- Opening Delimiter -

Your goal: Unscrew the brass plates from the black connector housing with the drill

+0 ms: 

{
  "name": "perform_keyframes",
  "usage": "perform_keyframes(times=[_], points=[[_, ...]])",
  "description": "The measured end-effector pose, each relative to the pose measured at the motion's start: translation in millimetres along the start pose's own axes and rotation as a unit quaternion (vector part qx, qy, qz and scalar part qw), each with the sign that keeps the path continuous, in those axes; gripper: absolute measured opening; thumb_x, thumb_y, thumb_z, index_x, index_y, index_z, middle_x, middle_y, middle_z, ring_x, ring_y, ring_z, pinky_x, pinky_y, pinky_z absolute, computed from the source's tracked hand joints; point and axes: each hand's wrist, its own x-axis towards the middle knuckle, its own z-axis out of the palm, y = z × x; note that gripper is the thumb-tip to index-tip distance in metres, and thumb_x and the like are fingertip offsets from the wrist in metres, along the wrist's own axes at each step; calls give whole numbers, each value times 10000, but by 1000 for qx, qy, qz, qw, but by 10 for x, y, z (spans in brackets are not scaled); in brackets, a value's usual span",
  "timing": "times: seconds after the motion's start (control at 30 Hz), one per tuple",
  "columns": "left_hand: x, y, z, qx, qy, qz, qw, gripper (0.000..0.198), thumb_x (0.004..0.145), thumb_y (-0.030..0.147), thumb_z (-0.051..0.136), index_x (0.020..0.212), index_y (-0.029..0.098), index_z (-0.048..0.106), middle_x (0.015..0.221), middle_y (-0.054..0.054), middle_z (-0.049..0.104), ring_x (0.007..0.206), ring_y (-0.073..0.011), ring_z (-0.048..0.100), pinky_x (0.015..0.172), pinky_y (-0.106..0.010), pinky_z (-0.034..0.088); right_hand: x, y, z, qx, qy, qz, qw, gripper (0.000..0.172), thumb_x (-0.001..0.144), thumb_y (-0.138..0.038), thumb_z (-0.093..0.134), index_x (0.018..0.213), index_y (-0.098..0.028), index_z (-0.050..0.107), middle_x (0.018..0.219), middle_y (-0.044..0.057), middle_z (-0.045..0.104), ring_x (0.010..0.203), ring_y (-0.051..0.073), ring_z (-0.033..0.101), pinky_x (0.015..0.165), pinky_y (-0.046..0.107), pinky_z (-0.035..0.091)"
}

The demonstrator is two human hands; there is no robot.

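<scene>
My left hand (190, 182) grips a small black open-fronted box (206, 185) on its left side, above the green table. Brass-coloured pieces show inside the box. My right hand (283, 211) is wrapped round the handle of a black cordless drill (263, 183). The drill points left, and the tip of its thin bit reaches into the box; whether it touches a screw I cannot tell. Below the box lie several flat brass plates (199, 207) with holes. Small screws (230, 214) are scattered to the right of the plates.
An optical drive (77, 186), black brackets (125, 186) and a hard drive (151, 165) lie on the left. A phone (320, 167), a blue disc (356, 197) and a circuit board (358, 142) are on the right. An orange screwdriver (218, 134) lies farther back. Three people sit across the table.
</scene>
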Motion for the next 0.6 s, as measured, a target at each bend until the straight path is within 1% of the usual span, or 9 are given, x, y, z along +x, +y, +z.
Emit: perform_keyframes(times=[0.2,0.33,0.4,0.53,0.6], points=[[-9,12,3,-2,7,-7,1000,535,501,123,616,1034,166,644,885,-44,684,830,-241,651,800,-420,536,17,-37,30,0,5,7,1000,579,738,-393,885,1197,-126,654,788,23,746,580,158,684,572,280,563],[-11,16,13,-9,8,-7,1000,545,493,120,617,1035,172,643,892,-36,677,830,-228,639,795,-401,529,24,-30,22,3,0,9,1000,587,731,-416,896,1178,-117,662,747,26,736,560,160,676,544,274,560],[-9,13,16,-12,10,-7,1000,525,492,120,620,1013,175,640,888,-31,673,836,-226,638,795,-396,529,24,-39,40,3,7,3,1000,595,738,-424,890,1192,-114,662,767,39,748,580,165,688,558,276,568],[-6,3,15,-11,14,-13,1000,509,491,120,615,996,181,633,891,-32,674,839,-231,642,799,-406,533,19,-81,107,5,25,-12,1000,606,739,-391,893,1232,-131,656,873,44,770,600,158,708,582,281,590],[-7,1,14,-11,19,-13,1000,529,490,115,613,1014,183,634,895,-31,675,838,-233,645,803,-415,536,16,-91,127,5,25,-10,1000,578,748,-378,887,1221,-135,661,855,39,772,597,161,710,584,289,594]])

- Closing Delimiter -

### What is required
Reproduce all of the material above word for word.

### Problem solution
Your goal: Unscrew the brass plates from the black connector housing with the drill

+0 ms: 

{
  "name": "perform_keyframes",
  "usage": "perform_keyframes(times=[_], points=[[_, ...]])",
  "description": "The measured end-effector pose, each relative to the pose measured at the motion's start: translation in millimetres along the start pose's own axes and rotation as a unit quaternion (vector part qx, qy, qz and scalar part qw), each with the sign that keeps the path continuous, in those axes; gripper: absolute measured opening; thumb_x, thumb_y, thumb_z, index_x, index_y, index_z, middle_x, middle_y, middle_z, ring_x, ring_y, ring_z, pinky_x, pinky_y, pinky_z absolute, computed from the source's tracked hand joints; point and axes: each hand's wrist, its own x-axis towards the middle knuckle, its own z-axis out of the palm, y = z × x; note that gripper is the thumb-tip to index-tip distance in metres, and thumb_x and the like are fingertip offsets from the wrist in metres, along the wrist's own axes at each step; calls give whole numbers, each value times 10000, but by 1000 for qx, qy, qz, qw, but by 10 for x, y, z (spans in brackets are not scaled); in brackets, a value's usual span",
  "timing": "times: seconds after the motion's start (control at 30 Hz), one per tuple",
  "columns": "left_hand: x, y, z, qx, qy, qz, qw, gripper (0.000..0.198), thumb_x (0.004..0.145), thumb_y (-0.030..0.147), thumb_z (-0.051..0.136), index_x (0.020..0.212), index_y (-0.029..0.098), index_z (-0.048..0.106), middle_x (0.015..0.221), middle_y (-0.054..0.054), middle_z (-0.049..0.104), ring_x (0.007..0.206), ring_y (-0.073..0.011), ring_z (-0.048..0.100), pinky_x (0.015..0.172), pinky_y (-0.106..0.010), pinky_z (-0.034..0.088); right_hand: x, y, z, qx, qy, qz, qw, gripper (0.000..0.172), thumb_x (-0.001..0.144), thumb_y (-0.138..0.038), thumb_z (-0.093..0.134), index_x (0.018..0.213), index_y (-0.098..0.028), index_z (-0.050..0.107), middle_x (0.018..0.219), middle_y (-0.044..0.057), middle_z (-0.045..0.104), ring_x (0.010..0.203), ring_y (-0.051..0.073), ring_z (-0.033..0.101), pinky_x (0.015..0.165), pinky_y (-0.046..0.107), pinky_z (-0.035..0.091)"
}

The demonstrator is two human hands; there is no robot.

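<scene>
My left hand (190, 182) grips a small black open-fronted box (206, 185) on its left side, above the green table. Brass-coloured pieces show inside the box. My right hand (283, 211) is wrapped round the handle of a black cordless drill (263, 183). The drill points left, and the tip of its thin bit reaches into the box; whether it touches a screw I cannot tell. Below the box lie several flat brass plates (199, 207) with holes. Small screws (230, 214) are scattered to the right of the plates.
An optical drive (77, 186), black brackets (125, 186) and a hard drive (151, 165) lie on the left. A phone (320, 167), a blue disc (356, 197) and a circuit board (358, 142) are on the right. An orange screwdriver (218, 134) lies farther back. Three people sit across the table.
</scene>
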Motion for the next 0.6 s, as measured, a target at each bend until the straight path is within 1% of the usual span, or 9 are given, x, y, z along +x, +y, +z.
Emit: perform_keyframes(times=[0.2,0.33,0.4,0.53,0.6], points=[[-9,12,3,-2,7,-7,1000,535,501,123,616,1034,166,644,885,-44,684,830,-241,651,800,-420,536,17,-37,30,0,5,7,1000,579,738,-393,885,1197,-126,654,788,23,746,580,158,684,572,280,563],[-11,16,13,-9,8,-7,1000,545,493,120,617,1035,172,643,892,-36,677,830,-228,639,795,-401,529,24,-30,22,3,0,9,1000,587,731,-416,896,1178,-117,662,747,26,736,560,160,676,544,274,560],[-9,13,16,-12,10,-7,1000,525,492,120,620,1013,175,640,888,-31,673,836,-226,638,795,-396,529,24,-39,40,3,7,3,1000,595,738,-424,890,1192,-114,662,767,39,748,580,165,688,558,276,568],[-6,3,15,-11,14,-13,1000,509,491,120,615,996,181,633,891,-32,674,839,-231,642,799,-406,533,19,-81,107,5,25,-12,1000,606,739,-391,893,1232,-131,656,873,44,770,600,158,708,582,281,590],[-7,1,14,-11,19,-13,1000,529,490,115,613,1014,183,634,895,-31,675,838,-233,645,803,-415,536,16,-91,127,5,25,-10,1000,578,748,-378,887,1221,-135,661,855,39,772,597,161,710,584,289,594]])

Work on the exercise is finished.